The English Learners' Blog

A blog for English learners and their teachers everywhere, initiated in 2010 with the contribution of students from the Jagiellonian University in Krakow, Poland. More about me on the On-line Profile below. Welcome!

11 Things You Probably Didn’t Know About Airplanes

Planes have changed a lot since the days of the Wright Brothers (or, perhaps more accurately, Brazilian inventor Alberto Santos). Those first wood-and-cloth contraptions are an entirely different species than the sleek Boeing Dreamliners of today.

With the continual advancements in aerospace technology, it’s hard to keep up with all the amazing things planes today are capable of doing (and withstanding). Below, 11 things you didn’t know about airplanes and air travel.

Airplanes are designed to withstand lightning strikes

Planes are designed to be struck by lightning—and they regularly are hit.

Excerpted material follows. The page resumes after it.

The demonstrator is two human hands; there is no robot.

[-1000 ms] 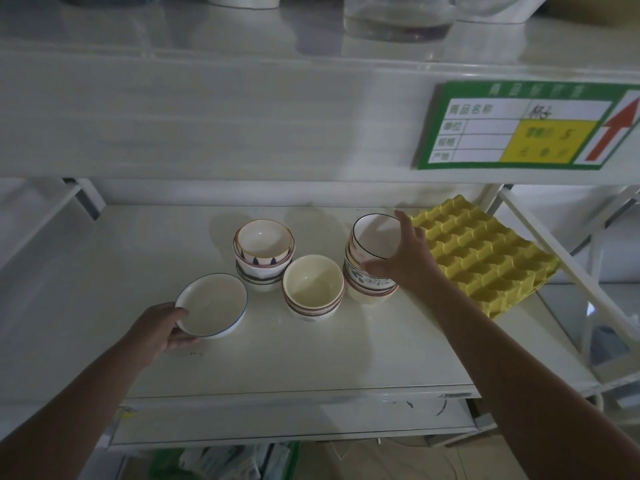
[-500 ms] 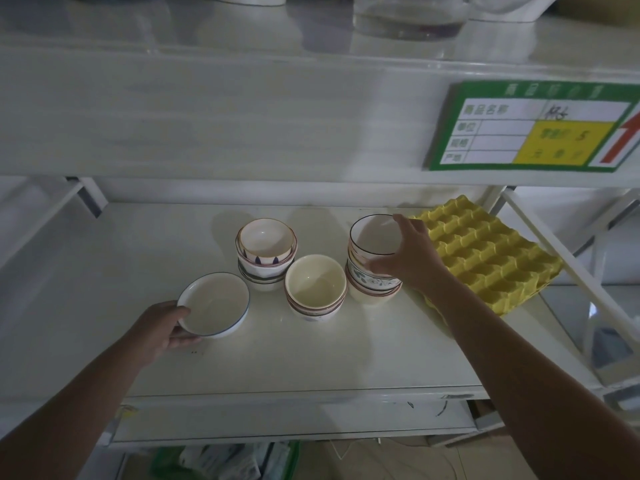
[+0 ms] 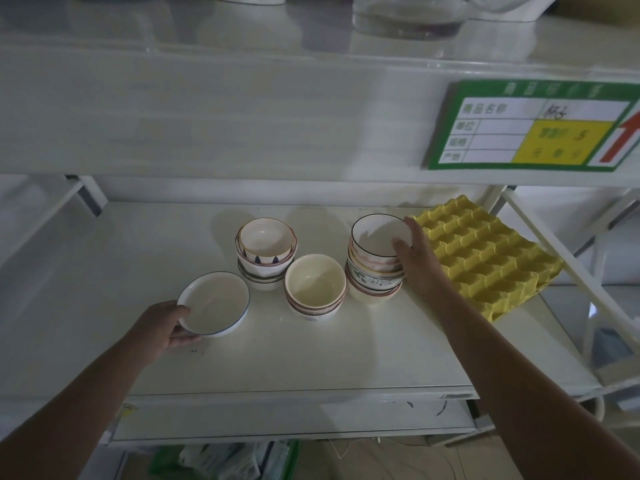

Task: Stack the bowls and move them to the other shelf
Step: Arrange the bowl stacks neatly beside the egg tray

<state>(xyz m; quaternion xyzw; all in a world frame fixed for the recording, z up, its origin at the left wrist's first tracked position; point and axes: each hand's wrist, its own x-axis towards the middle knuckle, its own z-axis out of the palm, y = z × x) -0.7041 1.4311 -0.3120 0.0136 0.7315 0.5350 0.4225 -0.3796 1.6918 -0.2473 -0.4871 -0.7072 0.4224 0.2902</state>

It’s estimated lightning strikes each aircraft once a year—or once per every 1,000 hours of flight time. Yet, lighting hasn’t brought down a plane since 1963, due to careful engineering that lets the electric charge of a lightning bolt run through the plane and out of it, typically without causing damage to the plane.

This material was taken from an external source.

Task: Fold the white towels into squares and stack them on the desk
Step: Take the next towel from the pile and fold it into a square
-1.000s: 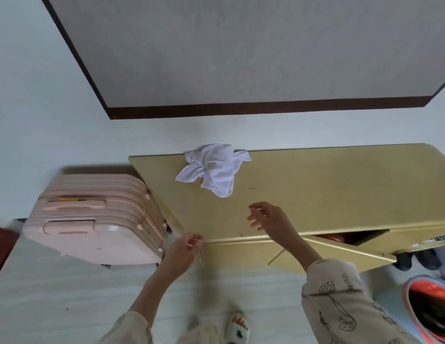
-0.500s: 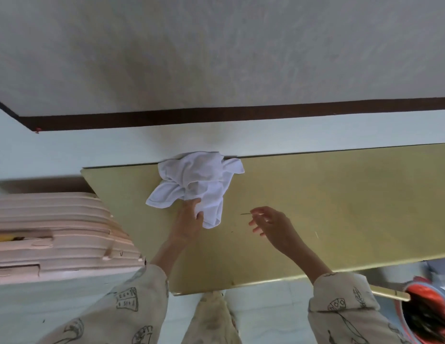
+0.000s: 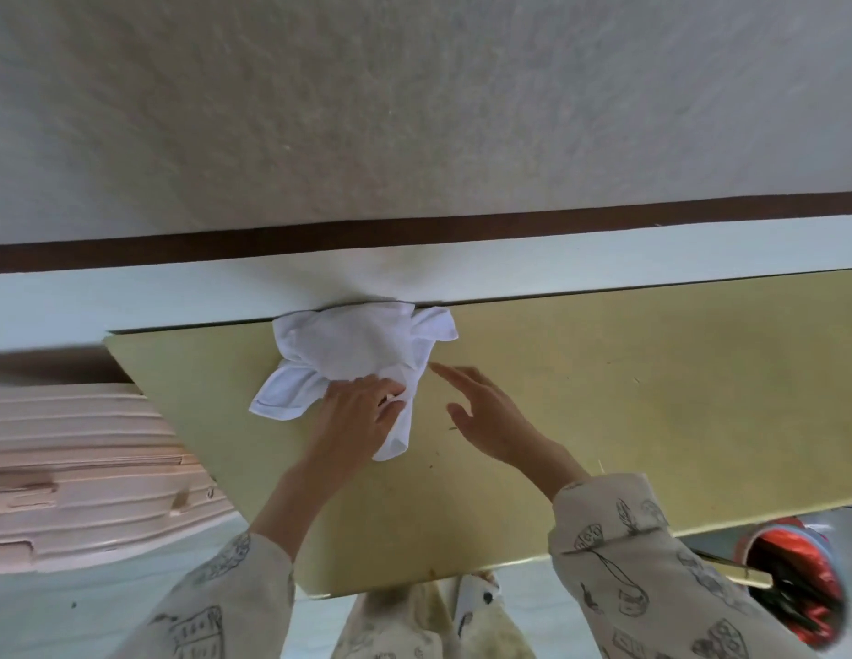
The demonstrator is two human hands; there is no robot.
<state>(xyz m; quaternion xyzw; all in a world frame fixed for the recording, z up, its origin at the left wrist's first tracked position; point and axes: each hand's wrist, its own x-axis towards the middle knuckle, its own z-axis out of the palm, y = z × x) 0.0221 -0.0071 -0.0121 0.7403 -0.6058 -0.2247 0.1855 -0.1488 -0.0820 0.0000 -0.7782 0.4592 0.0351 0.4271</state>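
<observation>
The fingers (image 3: 383, 390) of a person's left hand (image 3: 355, 418) curl into the near side of a crumpled white towel (image 3: 352, 359), pinching a fold of cloth, while the right hand (image 3: 485, 416) hovers just beside the towel with fingers straight and spread, holding nothing, the forefinger close to the cloth's right flank. The towel lies bunched against the far edge of the yellow worktop (image 3: 628, 397), toward its far left corner, one tail trailing toward the near edge beside the left hand. By the look of it the job has barely begun: no fold is made, no squared stack stands anywhere on the worktop, and only this one towel is in sight. It has yet to be shaken flat, folded and set down. A pink ribbed suitcase (image 3: 81, 473) stands off the worktop's left edge and a red-lined bin (image 3: 795, 587) below its near right; neither blocks the bare surface around the hands.
</observation>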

There is no safest seat on the plane

The FAA says there is no safest seat on the plane, though a TIME study of plane accidents found that the middle seats in the back of the plane had the lowest fatality rate in a crash. Their research revealed that, during plane crashes, “the seats in the back third of the aircraft had a 32 percent fatality rate, compared with 39 percent in the middle third and 38 percent in the front third.”

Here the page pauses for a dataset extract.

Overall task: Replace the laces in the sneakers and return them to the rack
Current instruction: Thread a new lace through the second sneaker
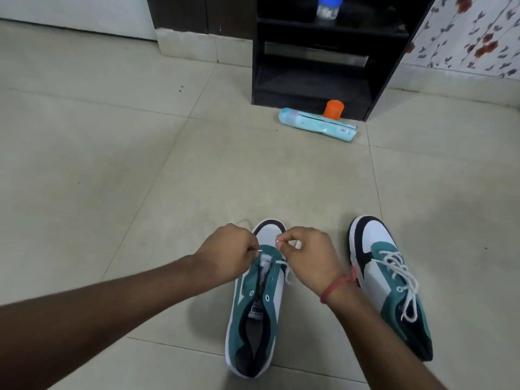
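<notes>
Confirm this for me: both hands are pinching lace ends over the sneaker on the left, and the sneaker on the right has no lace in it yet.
Not quite. The head view shows the right sneaker already laced with a white lace. The rest holds: the left hand and right hand pinch lace ends over the left sneaker.

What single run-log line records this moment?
step: lacing left sneaker | left hand: pinches white lace end | right hand: pinches other end | right sneaker: laced, on floor
</notes>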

However, there are so many variables at play that it’s impossible to know where to sit to survive a crash. Oh, and plane crashes are incredibly rare.

Some airplanes have secret bedrooms for flight crew

On long-haul flights, cabin crew can work 16-hour days. To help combat fatigue, some planes, like the Boeing 777 and 787 Dreamliners, are outfitted with tiny bedrooms where the flight crew can get a little shut-eye. The bedrooms are typically accessed via a hidden staircase that leads up to a small, low-ceilinged room with 6 to 10 beds, a bathroom, and sometimes in-flight entertainment.

The tires are designed not to pop on landing

The tires on an airplane are designed to withstand incredible weight loads (38 tons!) and can hit the ground at 170 miles per hour more than 500 times before ever needing to get a retread. Additionally, airplane tires are inflated to 200 psi, which is about six times the pressure used in a car tire. If an airplane does need new tires, ground crew simply jack up the plane like you would a car.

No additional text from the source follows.